The operation modes of the AGP bus refer to the amount of data that are transferred by clock cycle. The 1x AGP is capable of transferring only one datum per clock tick. Since the AGP bus works at 66 MHz (66.66 MHz to be exact), transferring 32 bits of data at a time, the maximum transfer rate of the 1x AGP bus is 266 MB/s, twice as much as that of the PCI bus. The 2x AGP bus works transferring two data per clock cycle, which results in a transfer rate of 533 MB/s. The second version of the AGP bus introduced the 4x operation mode, which allows transferring four data per clock cycle, obtaining then a transfer rate of 1,066 MB/s. The newest video cards allow operating in the 8x mode, which has a transfer rate of 2,133 MB/s, sixteen times higher than that of the PCI bus!

Mode

Clock

Number of bits

Data per clock cycle

Transfer Rate

x1 AGP

66 MHz

32 bits

1

266 MB/s

x2 AGP

66 MHz

32 bits

2

533 MB/s

x4 AGP

66 MHz

32 bits

4

1,066 MB/s

x8 AGP

66 MHz

32 bits

8

2,133 MB/s

Figure 2: Comparison between the transfer rates of the PCI bus and the AGP bus.

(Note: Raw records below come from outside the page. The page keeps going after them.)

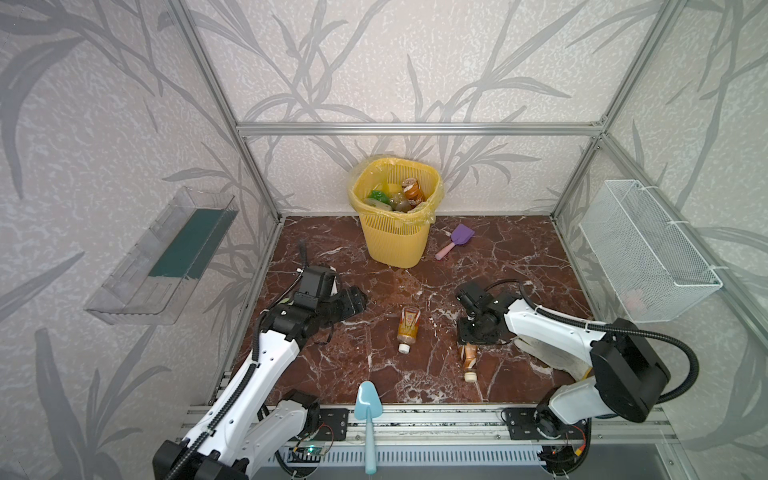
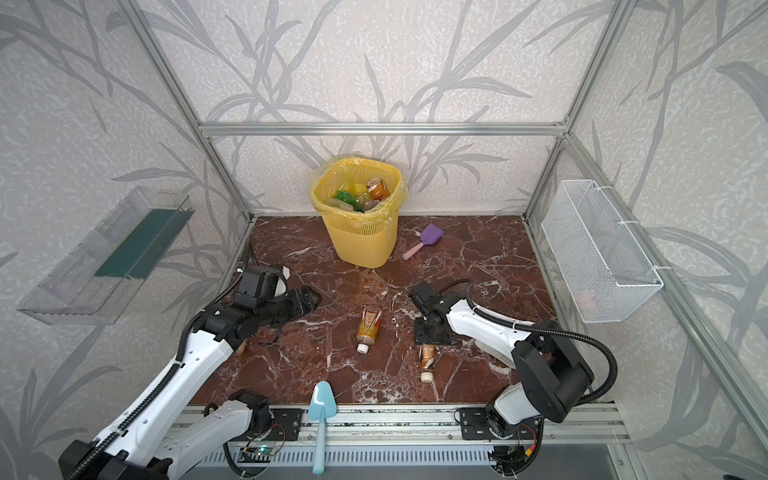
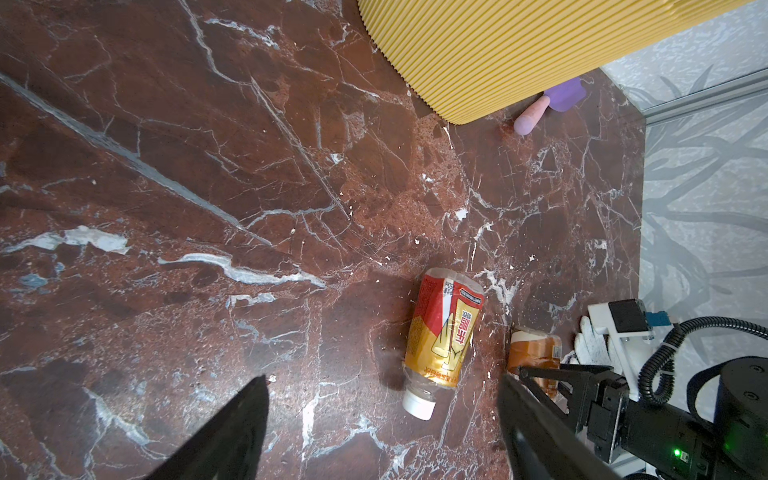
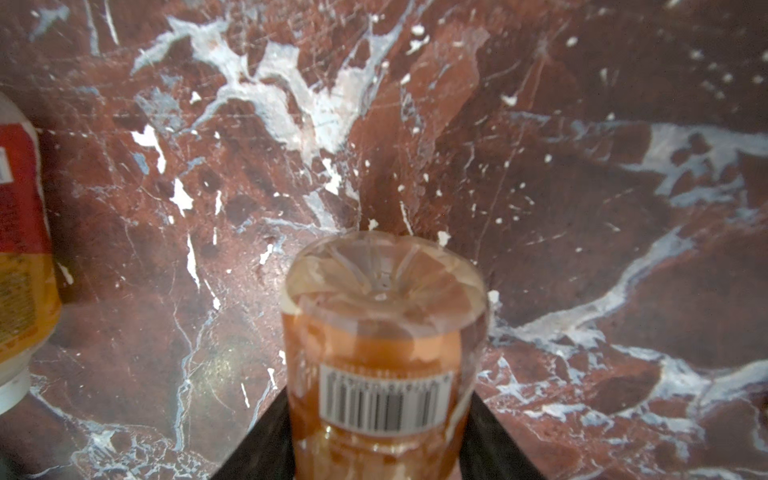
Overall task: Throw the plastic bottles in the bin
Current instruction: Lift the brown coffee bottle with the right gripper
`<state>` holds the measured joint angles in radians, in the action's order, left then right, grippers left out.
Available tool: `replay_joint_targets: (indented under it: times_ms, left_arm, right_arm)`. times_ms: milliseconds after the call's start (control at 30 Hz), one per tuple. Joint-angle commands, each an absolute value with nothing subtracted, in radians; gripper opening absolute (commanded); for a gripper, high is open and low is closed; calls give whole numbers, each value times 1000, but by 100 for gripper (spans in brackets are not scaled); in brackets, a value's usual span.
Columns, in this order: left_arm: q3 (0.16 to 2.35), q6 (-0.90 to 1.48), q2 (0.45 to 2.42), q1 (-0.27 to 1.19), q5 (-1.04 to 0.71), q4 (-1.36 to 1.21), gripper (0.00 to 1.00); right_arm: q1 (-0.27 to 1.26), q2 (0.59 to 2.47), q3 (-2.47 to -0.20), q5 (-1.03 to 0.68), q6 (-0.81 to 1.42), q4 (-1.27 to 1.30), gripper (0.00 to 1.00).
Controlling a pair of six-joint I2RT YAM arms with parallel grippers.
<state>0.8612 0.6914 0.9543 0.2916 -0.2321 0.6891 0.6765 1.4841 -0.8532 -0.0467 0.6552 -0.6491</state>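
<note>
Low over the marble floor [image 1: 498,257], the right gripper [image 4: 380,395] pinched a brown-orange bottle [image 4: 382,324] lying on its side, the left gripper [image 3: 383,378] hung with jaws spread wide near a second bottle [image 1: 407,326], and the yellow bin [image 1: 392,245] stood well beyond both, several bottles [image 1: 411,192] already inside.

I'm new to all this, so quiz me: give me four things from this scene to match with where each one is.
1 purple shovel
2 blue shovel
3 red-gold bottle
4 brown bottle

A between the fingers of the right gripper
B across the front rail
C beside the bin
D lying loose on the table

Pairs: 1-C, 2-B, 3-D, 4-A
</note>
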Motion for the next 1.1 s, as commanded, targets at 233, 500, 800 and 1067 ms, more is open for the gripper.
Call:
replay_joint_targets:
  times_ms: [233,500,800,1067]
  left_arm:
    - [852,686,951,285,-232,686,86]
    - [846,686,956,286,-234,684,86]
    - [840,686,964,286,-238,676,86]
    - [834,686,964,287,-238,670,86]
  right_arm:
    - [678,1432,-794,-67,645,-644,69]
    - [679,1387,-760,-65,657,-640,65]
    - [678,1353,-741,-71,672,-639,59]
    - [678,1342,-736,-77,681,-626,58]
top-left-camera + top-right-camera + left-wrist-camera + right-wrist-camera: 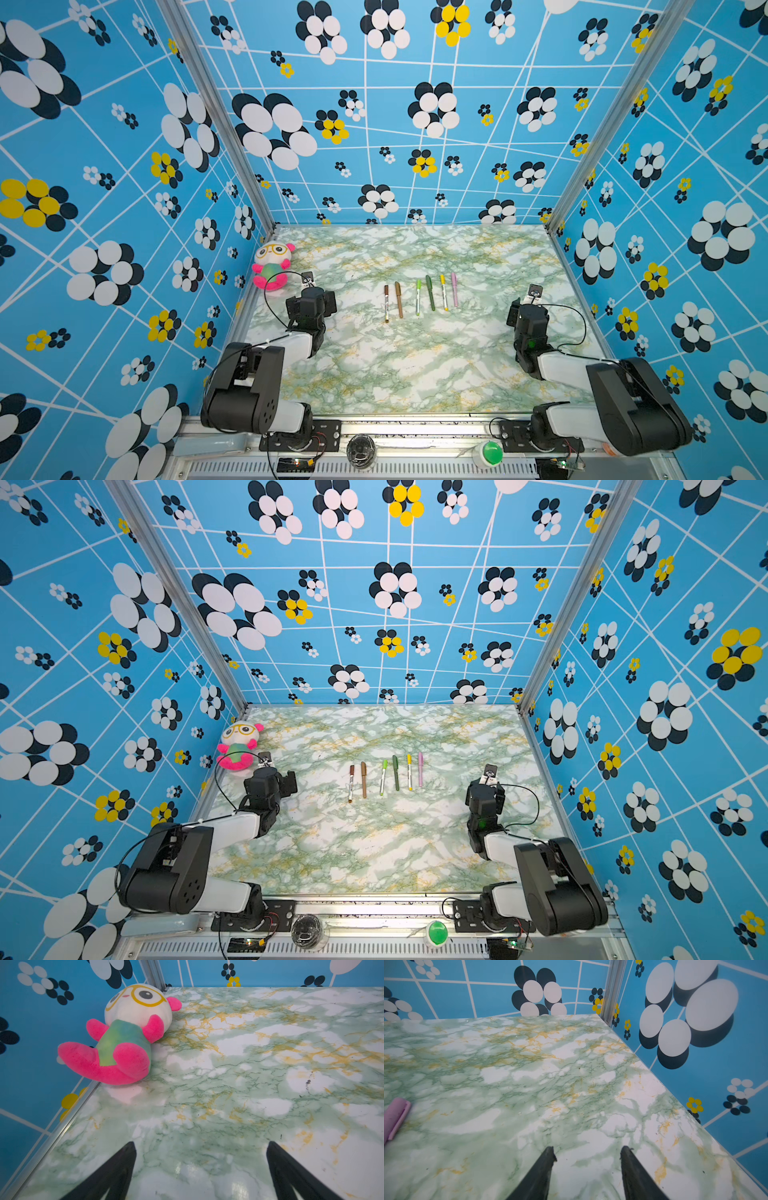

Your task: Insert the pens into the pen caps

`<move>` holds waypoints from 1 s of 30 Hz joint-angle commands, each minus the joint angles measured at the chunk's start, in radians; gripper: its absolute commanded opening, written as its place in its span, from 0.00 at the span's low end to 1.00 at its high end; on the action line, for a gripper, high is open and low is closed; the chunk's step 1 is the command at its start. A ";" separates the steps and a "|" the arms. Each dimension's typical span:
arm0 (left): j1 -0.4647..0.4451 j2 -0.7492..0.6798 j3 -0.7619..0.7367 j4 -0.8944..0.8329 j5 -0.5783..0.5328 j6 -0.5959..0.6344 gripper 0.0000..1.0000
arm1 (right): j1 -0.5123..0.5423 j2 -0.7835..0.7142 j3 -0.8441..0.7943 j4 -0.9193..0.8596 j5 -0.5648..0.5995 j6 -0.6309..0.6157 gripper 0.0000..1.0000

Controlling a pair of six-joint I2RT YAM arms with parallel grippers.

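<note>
The six pens lie in a row at the middle of the worktop, each seemingly with its pen cap on, while the left tool stands wide open and empty near a plush toy and the right tool, half open, also holds nothing beside the row.

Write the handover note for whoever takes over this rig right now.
Left pincer: open, empty, over bare table near the plush toy.
Right pincer: open, empty, at the table's right side.
Pens: six in a row mid-table, clear of both pincers, each with a pen cap on its far end.
Done: all six look capped.
Left: nothing apparent; how firmly the caps sit is too small to tell.
</note>
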 commanded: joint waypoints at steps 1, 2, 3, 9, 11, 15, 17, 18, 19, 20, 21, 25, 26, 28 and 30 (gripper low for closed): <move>0.028 0.009 -0.010 0.138 0.105 0.041 0.99 | -0.011 0.087 -0.006 0.244 -0.106 -0.049 0.54; 0.038 0.024 -0.026 0.179 0.156 0.048 0.99 | -0.012 0.111 -0.001 0.247 -0.138 -0.056 0.55; 0.055 0.026 -0.035 0.188 0.230 0.048 0.99 | -0.013 0.137 0.014 0.254 -0.162 -0.068 0.56; 0.087 0.057 -0.049 0.235 0.359 0.061 0.99 | -0.133 0.120 0.144 -0.027 -0.383 -0.012 0.65; 0.086 0.061 -0.051 0.249 0.355 0.063 0.99 | -0.136 0.117 0.146 -0.039 -0.387 -0.011 0.86; 0.079 0.057 -0.055 0.250 0.348 0.069 0.99 | -0.136 0.119 0.146 -0.038 -0.385 -0.010 0.99; 0.080 0.058 -0.057 0.257 0.349 0.070 0.99 | -0.137 0.118 0.147 -0.038 -0.387 -0.011 0.99; 0.079 0.057 -0.056 0.256 0.348 0.070 0.99 | -0.136 0.118 0.146 -0.038 -0.386 -0.012 0.99; 0.078 0.058 -0.056 0.254 0.348 0.070 0.99 | -0.136 0.117 0.146 -0.038 -0.387 -0.012 0.99; 0.078 0.058 -0.056 0.255 0.347 0.070 0.99 | -0.136 0.117 0.146 -0.038 -0.387 -0.011 0.99; 0.078 0.058 -0.055 0.256 0.347 0.070 0.99 | -0.137 0.118 0.146 -0.037 -0.386 -0.011 0.99; 0.080 0.059 -0.052 0.250 0.350 0.069 0.99 | -0.136 0.118 0.147 -0.039 -0.387 -0.011 0.99; 0.081 0.059 -0.051 0.246 0.352 0.068 0.99 | -0.137 0.117 0.147 -0.039 -0.386 -0.012 0.99; 0.083 0.061 -0.047 0.242 0.356 0.065 0.99 | -0.136 0.117 0.146 -0.038 -0.385 -0.012 0.99; 0.088 0.061 -0.047 0.240 0.364 0.062 0.99 | -0.136 0.117 0.146 -0.039 -0.386 -0.011 0.99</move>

Besides working at high transfer rates, the AGP bus also allows the video card to use the RAM memory of the PC as an extension of its video memory, for the storage of textures and the z-buffering (responsible for the depth vector in 3D images), which considerably increases its performance, since the memory bus is faster than the AGP bus. That resource is known as DIME (Direct Memory Execute) or AGP Texturing and is not supported by all AGP video cards.